_pic    Une maîtresse des épices connaît leur pouvoir surnaturel et les utilise à dessein pour soigner les maux des simples mortels. Tilo est l’une d’elles : dissimulée sous le corps d’une vieillarde, elle trône au sein d’une antique boutique d’épices indiennes en Californie. Chagrin, humiliation, problèmes familiaux : le pouvoir des épices est grand mais Tilo ne doit pas l’utiliser pour son propre compte. Être magicienne, oui, mais renoncer à la vie des mortels : ne pas sortir, ne pas toucher ses clients et surtout, surtout, ne pas  aimer sous peine de mort. Alors, le jour où l’amour frappe à sa porte, c’est dire si la situation devient dangereuse pour Tilo.

   

   Divakaruni entraîne le lecteur dans un conte indien sensuel où les senteurs des épices enivrent et font voyager. Chatoyante comme un sari de fête, colorée comme le curcuma et puissante comme le piment, la langue de l’auteur charrie dans son sillage des dizaines d’histoires. Il y a celle de Tilo évidemment, qui doit accepter la destinée qu’elle a ardemment désirée. Il s’agit là d’un roman de la vocation, exigeante et cruelle.

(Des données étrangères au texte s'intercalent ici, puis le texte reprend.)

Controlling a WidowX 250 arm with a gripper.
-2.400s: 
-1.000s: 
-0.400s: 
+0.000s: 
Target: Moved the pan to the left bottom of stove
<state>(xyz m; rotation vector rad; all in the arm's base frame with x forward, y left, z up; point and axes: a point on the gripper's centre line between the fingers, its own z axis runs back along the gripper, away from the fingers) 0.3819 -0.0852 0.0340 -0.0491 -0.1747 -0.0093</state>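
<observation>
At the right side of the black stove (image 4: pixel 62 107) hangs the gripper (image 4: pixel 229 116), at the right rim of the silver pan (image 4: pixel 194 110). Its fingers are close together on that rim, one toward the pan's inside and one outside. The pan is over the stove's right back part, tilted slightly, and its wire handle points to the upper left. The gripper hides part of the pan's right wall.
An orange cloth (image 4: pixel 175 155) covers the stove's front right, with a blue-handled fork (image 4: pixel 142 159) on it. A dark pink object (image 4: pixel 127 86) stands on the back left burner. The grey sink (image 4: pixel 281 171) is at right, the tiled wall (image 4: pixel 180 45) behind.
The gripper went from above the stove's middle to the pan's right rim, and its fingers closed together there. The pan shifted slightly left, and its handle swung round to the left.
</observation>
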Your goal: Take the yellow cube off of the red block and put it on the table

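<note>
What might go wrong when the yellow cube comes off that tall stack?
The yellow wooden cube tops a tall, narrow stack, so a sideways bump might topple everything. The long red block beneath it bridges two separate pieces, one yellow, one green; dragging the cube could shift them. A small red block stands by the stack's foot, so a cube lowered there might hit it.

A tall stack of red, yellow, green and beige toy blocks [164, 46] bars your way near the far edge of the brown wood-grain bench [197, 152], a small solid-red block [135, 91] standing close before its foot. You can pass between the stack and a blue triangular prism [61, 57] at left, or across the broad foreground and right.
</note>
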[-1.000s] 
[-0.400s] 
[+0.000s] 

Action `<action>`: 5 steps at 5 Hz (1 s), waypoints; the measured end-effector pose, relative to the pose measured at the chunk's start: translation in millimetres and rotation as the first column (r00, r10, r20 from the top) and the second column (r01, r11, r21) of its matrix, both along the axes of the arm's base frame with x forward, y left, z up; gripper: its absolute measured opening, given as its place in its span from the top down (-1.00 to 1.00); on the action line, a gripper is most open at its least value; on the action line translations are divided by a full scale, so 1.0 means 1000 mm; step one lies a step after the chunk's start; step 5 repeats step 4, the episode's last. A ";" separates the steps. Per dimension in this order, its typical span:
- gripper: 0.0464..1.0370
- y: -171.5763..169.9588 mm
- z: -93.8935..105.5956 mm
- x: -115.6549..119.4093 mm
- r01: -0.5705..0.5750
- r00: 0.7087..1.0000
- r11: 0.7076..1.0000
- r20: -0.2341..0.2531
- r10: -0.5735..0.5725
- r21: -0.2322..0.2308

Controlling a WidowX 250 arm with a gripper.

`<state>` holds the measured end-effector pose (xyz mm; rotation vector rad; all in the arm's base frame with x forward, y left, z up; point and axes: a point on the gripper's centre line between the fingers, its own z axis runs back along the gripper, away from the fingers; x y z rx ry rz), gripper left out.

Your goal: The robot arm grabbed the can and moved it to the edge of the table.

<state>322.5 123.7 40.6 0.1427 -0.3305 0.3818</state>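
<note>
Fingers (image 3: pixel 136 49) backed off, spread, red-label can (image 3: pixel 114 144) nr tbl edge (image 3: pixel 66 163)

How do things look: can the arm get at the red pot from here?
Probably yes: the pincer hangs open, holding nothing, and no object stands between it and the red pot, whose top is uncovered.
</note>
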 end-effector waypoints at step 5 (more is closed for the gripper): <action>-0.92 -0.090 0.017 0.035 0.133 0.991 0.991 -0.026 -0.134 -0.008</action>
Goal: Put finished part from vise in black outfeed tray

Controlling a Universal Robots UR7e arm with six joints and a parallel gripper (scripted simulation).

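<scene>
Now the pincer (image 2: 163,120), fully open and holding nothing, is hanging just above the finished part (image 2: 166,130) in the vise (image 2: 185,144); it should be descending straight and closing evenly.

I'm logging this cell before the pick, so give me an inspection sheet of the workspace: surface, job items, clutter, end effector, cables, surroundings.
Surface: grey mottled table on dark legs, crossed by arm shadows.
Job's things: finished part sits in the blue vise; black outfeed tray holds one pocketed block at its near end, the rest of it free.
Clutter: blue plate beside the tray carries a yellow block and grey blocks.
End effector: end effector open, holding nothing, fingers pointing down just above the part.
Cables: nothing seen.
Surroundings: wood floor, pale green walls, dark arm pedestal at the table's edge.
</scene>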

   Puis il y a toutes les histoires qui viennent se mélanger dans la boutique comme les épices dans un curry : portraits et destins d’immigrés indiens qui sont autant d’instantanés des souffrances de l’exil.

   Enfin, ce roman est aussi celui des cultures indiennes à travers les traditions qui se heurtent à la modernité, le vocabulaire (glossaire costaud fourni !), les histoires légendaires des épices et la cuisine aussi.


Un beau conte épicé où l’héroïne doit trouver sa place dans le vaste monde.


Les avis de Bellesahi, Le livraire, Florinette.


Chitra Banerjee Divakaruni, La maîtresse des épices, Editions Philippe Picquier, 1999. Edition de poche : 2002. Traduit de l'anglais par Marie-Odile Probst.  Poche : 346 p., 8,50 €.